#### [Try it]
For the entries that follow, tally the lines holding the string "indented". Give the total and nothing else.

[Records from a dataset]
........
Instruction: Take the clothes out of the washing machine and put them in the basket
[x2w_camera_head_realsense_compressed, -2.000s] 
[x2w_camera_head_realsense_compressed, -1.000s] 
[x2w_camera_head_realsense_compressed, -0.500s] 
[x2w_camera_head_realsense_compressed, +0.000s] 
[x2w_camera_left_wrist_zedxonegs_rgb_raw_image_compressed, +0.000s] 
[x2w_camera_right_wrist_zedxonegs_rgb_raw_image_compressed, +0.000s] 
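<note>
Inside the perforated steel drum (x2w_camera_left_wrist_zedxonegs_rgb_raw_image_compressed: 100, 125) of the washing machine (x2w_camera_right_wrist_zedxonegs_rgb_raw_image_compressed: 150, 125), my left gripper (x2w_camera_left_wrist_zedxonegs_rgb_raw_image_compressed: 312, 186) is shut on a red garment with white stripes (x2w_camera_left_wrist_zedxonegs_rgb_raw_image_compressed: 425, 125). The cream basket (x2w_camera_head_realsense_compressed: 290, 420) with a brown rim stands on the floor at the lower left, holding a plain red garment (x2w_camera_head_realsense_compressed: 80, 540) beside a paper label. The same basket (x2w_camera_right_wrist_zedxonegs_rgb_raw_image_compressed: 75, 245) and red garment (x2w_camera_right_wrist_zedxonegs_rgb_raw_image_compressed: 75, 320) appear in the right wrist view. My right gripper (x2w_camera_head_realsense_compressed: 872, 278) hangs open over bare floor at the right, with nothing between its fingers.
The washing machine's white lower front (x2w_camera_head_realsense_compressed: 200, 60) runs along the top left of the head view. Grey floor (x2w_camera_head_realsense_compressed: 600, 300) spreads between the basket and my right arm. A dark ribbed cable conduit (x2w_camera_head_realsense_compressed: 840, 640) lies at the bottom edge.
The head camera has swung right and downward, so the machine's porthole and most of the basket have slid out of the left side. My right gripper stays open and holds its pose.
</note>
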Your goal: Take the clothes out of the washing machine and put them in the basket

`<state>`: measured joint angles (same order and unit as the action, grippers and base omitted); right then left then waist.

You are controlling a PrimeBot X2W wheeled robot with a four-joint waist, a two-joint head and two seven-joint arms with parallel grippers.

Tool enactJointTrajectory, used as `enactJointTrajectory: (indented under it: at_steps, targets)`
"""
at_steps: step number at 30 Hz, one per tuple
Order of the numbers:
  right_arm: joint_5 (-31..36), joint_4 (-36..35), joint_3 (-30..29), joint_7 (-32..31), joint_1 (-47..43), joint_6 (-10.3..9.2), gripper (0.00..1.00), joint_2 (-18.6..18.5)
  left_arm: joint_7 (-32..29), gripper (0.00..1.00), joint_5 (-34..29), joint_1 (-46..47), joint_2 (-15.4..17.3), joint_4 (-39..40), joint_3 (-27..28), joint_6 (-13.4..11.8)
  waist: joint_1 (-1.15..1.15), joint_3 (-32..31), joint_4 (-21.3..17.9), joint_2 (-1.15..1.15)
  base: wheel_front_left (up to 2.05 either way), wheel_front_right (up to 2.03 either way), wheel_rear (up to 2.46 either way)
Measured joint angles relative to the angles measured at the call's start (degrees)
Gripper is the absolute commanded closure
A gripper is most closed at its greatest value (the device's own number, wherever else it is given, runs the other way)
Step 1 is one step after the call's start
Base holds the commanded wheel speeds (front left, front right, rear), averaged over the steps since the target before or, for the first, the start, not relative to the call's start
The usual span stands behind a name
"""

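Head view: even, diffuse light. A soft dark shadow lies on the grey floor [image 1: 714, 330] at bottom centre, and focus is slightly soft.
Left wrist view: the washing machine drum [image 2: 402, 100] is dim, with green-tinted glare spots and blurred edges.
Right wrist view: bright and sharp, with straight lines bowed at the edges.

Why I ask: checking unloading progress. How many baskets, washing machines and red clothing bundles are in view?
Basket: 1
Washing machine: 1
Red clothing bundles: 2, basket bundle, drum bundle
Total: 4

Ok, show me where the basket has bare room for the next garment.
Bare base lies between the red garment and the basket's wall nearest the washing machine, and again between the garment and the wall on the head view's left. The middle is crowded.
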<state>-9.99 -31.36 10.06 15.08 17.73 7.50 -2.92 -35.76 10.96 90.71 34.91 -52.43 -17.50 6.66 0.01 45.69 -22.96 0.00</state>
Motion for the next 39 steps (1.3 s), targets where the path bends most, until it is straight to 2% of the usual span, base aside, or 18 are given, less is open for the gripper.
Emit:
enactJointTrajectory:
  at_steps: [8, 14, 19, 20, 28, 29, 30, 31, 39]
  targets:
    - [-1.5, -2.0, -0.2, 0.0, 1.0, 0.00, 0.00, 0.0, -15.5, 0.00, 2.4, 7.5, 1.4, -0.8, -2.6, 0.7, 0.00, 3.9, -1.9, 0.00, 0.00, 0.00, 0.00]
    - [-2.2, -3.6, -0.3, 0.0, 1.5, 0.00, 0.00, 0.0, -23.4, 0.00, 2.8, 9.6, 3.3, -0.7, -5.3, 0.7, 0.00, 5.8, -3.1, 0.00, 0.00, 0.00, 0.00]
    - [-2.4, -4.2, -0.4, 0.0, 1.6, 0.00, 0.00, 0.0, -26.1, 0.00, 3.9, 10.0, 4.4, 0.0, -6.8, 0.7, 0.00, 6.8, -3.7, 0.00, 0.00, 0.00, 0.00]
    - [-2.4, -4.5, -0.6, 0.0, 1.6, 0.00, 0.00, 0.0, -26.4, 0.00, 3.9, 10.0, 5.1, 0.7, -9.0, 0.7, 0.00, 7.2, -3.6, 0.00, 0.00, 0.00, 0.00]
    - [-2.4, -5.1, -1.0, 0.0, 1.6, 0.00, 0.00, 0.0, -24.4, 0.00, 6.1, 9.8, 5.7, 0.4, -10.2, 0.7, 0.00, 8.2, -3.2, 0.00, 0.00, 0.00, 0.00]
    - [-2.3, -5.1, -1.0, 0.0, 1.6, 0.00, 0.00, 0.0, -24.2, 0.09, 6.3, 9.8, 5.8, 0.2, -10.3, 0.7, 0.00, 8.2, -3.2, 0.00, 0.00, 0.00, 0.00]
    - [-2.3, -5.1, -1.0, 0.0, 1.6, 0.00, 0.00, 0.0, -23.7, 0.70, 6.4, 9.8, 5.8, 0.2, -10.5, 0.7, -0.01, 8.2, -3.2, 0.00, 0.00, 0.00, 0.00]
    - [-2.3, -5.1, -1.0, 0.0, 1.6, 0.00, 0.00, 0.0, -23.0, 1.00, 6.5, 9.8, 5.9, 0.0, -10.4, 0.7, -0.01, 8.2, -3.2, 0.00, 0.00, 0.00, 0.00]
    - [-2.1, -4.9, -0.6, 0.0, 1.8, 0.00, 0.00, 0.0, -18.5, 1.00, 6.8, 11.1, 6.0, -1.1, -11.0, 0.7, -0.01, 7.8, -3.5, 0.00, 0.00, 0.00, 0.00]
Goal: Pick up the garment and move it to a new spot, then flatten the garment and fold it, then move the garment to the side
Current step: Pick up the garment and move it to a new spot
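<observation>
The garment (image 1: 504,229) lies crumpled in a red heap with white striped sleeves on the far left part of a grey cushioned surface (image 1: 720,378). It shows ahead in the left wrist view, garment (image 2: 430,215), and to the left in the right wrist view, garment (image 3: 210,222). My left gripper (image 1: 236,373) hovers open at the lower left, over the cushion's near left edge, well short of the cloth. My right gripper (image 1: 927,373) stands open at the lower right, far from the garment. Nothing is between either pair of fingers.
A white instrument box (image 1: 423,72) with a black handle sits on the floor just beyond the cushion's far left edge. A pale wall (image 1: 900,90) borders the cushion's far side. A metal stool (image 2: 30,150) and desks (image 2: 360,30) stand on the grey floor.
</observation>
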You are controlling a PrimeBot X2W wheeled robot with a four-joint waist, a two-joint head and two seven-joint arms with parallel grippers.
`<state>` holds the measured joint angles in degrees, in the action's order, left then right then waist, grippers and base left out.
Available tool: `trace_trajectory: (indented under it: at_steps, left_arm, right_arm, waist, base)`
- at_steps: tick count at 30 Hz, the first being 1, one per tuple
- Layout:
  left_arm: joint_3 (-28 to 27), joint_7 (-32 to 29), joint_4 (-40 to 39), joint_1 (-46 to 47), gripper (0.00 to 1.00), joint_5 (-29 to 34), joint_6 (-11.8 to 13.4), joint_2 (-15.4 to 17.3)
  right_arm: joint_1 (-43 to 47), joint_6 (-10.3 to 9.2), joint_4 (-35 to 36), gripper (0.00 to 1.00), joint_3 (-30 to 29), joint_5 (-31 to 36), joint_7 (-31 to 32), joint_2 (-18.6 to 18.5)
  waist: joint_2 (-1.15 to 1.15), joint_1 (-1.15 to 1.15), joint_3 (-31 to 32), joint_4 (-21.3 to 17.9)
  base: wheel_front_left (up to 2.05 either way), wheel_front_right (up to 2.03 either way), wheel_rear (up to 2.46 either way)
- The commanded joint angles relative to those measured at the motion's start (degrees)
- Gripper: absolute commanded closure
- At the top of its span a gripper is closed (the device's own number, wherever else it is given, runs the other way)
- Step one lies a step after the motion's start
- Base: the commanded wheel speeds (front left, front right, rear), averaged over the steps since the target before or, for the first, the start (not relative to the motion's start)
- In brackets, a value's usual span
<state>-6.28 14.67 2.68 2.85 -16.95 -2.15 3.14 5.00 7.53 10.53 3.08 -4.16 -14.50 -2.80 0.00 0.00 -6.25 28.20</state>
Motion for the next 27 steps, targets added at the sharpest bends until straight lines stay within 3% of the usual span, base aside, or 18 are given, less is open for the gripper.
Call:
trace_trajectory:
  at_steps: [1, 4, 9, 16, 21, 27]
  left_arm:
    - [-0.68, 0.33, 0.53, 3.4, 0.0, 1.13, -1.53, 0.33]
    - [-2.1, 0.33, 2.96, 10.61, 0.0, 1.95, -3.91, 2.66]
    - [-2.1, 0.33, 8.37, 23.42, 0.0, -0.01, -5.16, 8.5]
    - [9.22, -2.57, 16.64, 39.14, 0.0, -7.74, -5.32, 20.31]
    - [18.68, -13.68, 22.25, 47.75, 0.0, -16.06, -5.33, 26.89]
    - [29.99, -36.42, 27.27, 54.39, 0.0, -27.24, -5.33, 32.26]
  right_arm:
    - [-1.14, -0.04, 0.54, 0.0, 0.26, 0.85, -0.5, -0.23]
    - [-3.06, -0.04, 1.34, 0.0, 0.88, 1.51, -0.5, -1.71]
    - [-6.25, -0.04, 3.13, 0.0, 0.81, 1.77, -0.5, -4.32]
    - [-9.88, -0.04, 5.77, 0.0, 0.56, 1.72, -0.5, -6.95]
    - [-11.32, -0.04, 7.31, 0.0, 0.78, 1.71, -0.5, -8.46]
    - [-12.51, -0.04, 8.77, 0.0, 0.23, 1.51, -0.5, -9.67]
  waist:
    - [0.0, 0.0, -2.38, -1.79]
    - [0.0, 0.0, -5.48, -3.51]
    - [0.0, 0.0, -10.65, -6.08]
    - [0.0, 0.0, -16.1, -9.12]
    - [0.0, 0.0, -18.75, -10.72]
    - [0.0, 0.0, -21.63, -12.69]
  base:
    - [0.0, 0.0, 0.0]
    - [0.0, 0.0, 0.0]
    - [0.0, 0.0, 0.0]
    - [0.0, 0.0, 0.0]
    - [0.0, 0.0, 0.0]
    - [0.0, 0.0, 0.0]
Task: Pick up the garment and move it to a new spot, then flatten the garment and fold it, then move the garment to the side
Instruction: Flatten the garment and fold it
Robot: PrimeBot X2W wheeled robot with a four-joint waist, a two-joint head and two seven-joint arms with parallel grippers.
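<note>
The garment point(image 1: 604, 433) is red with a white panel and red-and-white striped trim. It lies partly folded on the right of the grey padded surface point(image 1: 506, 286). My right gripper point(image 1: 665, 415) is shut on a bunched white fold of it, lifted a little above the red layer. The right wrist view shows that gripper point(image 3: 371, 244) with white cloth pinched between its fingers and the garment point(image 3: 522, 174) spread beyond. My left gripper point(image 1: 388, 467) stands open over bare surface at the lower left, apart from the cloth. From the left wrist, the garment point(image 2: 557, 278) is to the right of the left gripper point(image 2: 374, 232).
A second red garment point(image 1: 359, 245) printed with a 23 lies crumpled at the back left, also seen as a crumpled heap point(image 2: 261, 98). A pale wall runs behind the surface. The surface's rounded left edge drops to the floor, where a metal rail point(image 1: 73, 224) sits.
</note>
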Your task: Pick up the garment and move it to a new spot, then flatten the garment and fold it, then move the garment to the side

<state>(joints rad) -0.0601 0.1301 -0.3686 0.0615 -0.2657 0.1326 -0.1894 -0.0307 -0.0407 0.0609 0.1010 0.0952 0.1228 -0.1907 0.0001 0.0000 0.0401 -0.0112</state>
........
#### [Reply]
2